*Description of the task*.
Determine how many lines in the entries below contain "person", and output that number alone.

*Records for this exercise*.
***
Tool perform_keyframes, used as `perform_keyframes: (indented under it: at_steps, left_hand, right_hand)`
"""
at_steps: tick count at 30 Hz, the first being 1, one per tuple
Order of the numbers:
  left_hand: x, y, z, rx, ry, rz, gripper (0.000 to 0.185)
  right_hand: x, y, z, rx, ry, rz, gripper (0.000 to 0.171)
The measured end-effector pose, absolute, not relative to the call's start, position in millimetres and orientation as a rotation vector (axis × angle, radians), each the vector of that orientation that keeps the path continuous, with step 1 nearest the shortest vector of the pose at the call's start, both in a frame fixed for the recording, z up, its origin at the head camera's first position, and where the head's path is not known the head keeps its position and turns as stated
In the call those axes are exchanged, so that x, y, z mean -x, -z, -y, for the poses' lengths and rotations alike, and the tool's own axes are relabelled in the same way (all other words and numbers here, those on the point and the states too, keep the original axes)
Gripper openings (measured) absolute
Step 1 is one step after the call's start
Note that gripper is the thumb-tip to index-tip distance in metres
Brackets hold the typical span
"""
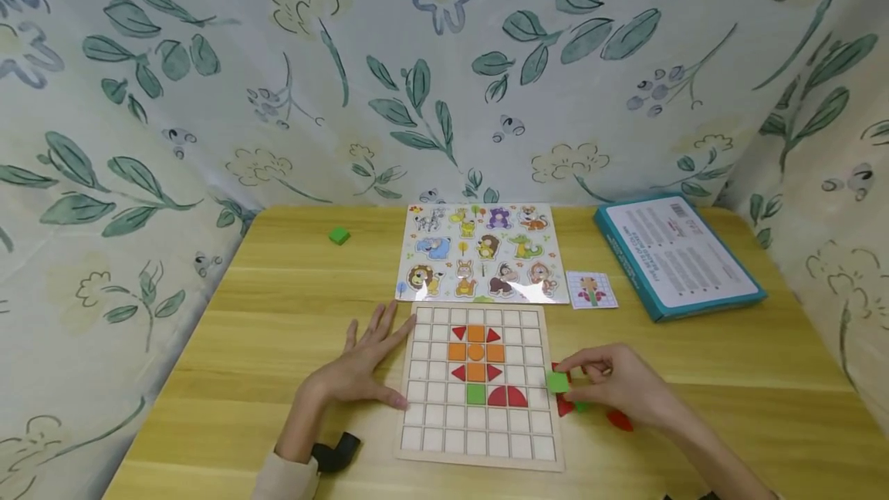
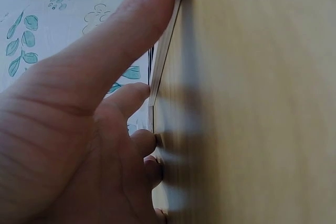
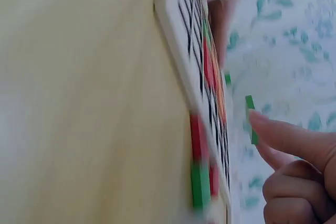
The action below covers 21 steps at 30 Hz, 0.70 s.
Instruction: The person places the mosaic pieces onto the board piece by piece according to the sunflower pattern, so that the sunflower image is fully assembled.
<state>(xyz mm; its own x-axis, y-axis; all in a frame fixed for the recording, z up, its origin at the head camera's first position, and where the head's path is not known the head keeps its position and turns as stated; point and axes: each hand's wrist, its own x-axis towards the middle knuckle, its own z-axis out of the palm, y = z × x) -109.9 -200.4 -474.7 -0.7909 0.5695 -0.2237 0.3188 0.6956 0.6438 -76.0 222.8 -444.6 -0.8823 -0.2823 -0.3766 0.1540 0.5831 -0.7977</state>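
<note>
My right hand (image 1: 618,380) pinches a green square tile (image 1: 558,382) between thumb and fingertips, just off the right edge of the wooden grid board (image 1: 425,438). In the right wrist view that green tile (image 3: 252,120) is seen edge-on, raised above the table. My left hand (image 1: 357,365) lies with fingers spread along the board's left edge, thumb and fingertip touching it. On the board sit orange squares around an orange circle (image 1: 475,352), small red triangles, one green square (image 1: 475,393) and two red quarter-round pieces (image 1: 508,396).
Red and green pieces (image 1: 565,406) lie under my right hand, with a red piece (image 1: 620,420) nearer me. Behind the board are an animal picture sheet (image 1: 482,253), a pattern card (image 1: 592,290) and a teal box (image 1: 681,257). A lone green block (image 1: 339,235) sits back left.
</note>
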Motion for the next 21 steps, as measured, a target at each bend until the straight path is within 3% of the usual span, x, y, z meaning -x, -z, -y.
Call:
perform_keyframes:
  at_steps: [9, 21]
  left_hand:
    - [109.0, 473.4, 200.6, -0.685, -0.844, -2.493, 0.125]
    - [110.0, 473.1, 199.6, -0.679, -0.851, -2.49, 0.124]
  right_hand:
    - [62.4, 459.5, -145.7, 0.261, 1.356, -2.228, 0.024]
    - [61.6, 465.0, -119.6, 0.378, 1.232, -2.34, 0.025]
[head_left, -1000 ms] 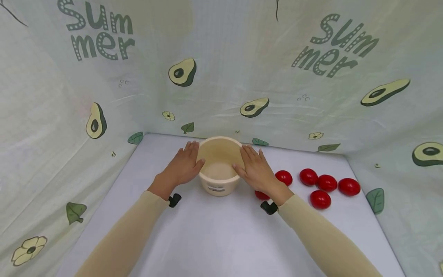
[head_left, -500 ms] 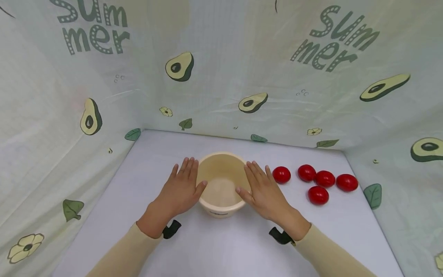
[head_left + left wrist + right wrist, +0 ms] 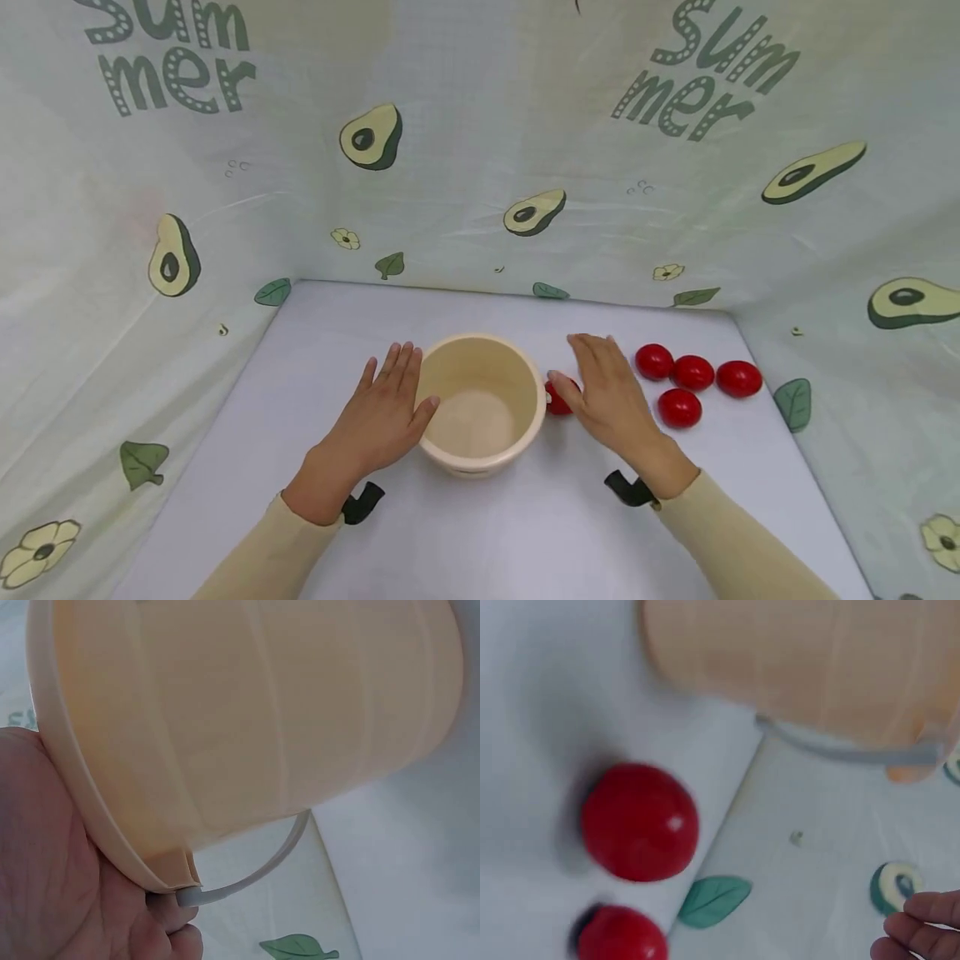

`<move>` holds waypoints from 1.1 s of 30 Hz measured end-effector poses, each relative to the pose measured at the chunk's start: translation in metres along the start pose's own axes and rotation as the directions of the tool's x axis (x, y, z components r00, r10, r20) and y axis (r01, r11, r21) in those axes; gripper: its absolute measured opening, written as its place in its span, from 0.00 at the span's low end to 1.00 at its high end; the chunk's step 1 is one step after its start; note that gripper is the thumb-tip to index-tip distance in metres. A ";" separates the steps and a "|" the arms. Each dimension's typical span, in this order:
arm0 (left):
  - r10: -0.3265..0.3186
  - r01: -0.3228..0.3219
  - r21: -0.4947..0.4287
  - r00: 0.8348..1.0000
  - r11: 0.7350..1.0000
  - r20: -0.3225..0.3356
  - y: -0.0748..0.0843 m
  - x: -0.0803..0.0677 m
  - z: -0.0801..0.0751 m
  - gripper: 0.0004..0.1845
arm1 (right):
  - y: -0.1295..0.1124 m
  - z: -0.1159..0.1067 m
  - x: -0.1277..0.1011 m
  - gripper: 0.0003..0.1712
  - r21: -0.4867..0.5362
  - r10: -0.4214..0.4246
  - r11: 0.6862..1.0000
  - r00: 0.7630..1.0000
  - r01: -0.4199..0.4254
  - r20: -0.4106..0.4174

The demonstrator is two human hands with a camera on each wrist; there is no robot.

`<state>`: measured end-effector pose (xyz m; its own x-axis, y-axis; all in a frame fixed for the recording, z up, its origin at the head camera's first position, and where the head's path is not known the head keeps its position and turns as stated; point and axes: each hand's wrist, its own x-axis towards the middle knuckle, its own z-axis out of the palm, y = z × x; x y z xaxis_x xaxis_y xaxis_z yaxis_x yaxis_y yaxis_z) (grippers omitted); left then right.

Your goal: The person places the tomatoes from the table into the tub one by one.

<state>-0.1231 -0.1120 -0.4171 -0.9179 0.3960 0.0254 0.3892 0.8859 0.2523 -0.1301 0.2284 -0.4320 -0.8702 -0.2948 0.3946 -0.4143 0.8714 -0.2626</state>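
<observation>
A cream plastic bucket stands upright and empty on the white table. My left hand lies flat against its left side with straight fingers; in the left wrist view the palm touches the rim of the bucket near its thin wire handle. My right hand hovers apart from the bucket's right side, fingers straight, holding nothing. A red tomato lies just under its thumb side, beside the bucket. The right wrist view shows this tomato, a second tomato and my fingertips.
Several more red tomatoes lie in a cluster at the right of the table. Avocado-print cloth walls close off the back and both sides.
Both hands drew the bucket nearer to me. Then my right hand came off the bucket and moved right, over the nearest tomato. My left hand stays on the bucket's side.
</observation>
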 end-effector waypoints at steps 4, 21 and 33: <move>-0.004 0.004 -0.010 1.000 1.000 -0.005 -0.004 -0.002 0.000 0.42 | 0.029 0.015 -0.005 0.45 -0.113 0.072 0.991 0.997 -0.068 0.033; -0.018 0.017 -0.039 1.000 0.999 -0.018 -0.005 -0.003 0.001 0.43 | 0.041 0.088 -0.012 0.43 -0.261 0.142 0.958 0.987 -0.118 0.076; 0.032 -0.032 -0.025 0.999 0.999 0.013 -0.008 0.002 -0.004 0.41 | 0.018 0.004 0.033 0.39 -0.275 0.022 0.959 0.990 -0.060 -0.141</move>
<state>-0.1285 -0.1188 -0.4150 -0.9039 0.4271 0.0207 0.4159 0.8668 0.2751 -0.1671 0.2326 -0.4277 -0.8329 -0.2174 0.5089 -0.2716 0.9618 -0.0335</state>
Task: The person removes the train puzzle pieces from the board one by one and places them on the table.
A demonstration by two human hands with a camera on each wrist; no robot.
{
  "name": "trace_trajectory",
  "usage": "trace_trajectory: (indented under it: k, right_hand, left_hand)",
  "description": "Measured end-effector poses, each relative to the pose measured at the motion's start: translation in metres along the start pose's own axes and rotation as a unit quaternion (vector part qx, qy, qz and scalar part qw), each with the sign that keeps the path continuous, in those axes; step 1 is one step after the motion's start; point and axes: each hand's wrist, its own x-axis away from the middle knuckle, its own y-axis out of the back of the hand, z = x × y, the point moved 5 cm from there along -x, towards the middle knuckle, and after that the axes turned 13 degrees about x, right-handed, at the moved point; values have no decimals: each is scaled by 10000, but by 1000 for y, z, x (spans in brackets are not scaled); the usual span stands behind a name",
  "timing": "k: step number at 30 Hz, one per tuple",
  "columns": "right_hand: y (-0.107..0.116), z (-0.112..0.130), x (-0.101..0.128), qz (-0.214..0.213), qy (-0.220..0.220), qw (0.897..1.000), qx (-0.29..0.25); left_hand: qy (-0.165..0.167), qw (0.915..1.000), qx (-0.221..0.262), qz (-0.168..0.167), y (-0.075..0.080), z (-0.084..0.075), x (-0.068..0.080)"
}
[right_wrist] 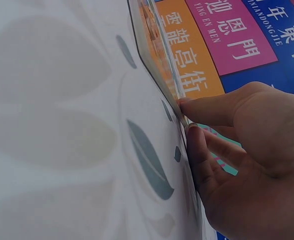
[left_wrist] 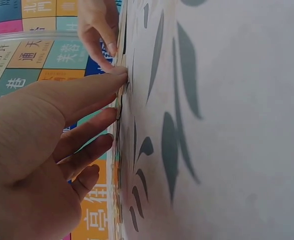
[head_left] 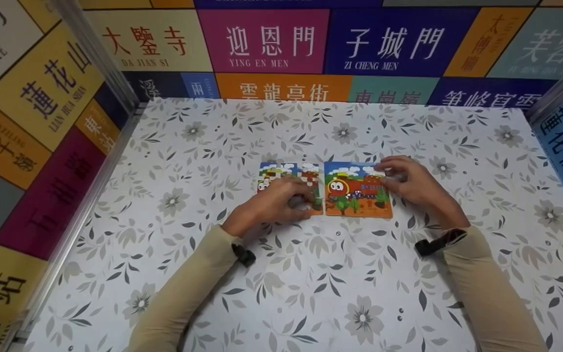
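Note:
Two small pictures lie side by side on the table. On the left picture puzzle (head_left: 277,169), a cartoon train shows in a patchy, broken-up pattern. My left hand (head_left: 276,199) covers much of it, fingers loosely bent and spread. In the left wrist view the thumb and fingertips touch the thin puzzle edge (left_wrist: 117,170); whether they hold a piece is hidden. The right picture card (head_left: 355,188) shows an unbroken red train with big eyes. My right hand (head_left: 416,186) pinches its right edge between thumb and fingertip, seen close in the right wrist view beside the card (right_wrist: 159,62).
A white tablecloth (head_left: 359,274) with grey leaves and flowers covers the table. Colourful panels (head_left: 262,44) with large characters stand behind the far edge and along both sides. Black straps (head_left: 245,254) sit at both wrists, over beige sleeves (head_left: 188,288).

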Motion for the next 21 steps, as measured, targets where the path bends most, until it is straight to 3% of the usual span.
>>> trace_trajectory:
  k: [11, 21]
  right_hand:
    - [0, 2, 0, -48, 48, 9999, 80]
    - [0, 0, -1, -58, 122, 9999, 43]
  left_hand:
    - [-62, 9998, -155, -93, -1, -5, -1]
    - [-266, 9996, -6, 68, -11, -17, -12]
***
*Answer box*.
3